[TASK GOAL]:
Reproduce the entries below exactly, but only from the line containing "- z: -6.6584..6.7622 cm" to the line containing "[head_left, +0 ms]", inclusive.

[DATA SHOWN]:

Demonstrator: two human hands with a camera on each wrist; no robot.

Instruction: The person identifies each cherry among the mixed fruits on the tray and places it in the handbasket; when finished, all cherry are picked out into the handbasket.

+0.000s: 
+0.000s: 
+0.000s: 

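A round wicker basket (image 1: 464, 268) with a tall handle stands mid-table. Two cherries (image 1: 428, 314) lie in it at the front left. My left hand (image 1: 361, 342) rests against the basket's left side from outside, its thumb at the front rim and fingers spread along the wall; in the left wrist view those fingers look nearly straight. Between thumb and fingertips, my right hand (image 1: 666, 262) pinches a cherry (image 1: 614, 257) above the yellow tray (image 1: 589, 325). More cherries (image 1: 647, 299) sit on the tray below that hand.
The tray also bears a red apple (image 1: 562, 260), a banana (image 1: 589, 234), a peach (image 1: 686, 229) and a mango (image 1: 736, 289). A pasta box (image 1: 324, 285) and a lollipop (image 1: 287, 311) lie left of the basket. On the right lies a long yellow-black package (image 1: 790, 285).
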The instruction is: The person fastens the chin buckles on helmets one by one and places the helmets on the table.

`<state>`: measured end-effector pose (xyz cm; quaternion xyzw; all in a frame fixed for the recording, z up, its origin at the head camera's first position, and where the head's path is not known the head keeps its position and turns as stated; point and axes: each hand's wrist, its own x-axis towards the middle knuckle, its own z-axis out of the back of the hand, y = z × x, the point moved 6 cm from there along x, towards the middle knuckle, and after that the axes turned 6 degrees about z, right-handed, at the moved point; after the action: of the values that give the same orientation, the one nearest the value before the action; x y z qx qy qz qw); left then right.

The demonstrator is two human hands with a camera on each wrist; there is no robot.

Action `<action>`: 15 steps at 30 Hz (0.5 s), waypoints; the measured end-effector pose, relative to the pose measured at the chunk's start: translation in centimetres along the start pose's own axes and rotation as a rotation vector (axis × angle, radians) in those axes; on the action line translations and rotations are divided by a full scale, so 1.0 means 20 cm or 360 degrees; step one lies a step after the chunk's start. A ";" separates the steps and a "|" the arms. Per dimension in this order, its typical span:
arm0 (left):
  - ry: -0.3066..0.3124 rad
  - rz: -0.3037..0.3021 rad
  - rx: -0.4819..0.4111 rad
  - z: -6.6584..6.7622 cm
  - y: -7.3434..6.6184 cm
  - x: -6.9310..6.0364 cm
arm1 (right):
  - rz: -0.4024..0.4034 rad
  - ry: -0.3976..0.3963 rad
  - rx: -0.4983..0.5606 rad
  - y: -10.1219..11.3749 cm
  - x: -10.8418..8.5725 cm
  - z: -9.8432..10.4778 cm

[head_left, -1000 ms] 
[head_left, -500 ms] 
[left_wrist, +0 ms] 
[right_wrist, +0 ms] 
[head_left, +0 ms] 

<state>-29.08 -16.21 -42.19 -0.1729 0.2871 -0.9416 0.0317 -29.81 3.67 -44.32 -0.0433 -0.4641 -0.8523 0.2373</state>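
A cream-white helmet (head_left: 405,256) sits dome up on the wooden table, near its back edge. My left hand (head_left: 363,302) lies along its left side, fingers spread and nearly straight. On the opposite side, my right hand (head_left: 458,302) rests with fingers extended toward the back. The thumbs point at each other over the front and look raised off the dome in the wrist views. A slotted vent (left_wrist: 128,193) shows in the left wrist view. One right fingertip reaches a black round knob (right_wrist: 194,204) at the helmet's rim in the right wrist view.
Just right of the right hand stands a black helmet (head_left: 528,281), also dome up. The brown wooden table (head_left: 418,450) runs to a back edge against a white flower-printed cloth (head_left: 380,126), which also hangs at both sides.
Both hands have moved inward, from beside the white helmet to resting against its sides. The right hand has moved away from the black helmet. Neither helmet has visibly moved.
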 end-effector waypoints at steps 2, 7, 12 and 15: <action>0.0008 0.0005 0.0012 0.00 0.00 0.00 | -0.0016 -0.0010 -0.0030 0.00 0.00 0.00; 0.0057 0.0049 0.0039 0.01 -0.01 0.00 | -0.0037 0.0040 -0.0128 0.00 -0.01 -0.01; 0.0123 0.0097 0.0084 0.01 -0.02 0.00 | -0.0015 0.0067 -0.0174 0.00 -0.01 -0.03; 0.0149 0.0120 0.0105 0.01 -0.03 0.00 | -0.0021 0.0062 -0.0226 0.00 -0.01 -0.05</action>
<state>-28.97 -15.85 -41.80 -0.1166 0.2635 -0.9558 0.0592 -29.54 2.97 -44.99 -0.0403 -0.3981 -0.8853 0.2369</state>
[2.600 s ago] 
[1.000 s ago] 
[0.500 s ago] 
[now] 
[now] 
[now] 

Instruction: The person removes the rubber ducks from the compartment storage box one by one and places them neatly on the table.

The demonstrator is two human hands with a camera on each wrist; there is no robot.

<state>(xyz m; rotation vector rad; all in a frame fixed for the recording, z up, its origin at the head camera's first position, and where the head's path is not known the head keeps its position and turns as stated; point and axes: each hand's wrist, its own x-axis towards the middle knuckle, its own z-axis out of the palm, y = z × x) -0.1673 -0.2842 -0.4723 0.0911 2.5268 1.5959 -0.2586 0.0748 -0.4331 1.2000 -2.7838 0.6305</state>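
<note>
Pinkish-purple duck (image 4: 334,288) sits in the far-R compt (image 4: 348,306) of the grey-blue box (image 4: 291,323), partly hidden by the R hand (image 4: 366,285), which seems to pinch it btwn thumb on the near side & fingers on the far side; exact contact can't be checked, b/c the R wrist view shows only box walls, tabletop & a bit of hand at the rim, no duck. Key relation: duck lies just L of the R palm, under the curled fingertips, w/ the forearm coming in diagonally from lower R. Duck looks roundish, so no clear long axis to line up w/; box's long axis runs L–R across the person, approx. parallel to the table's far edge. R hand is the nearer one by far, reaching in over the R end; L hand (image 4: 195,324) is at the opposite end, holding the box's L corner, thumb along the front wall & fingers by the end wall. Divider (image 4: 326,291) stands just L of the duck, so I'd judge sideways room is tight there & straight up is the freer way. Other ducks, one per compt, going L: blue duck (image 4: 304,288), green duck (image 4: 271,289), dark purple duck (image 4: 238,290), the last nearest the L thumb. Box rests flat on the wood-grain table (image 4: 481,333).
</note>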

[ANSWER FOR THE TASK]:
  - z: -6.6584..6.7622 cm
  - y: -7.3434..6.6184 cm
  - x: -6.9310..6.0364 cm
arm1 (right):
  - rz: -0.4024..0.4034 rad
  - ry: -0.3976..0.3963 rad
  - rx: -0.4983..0.5606 rad
  - y: -10.1219..11.3749 cm
  - x: -10.8418..8.5725 cm
  - z: -9.8432..10.4778 cm

[head_left, -1000 ms] 
[head_left, -500 ms] 
[left_wrist, +0 ms] 
[right_wrist, +0 ms] 
[head_left, +0 ms] 

The reply is now complete.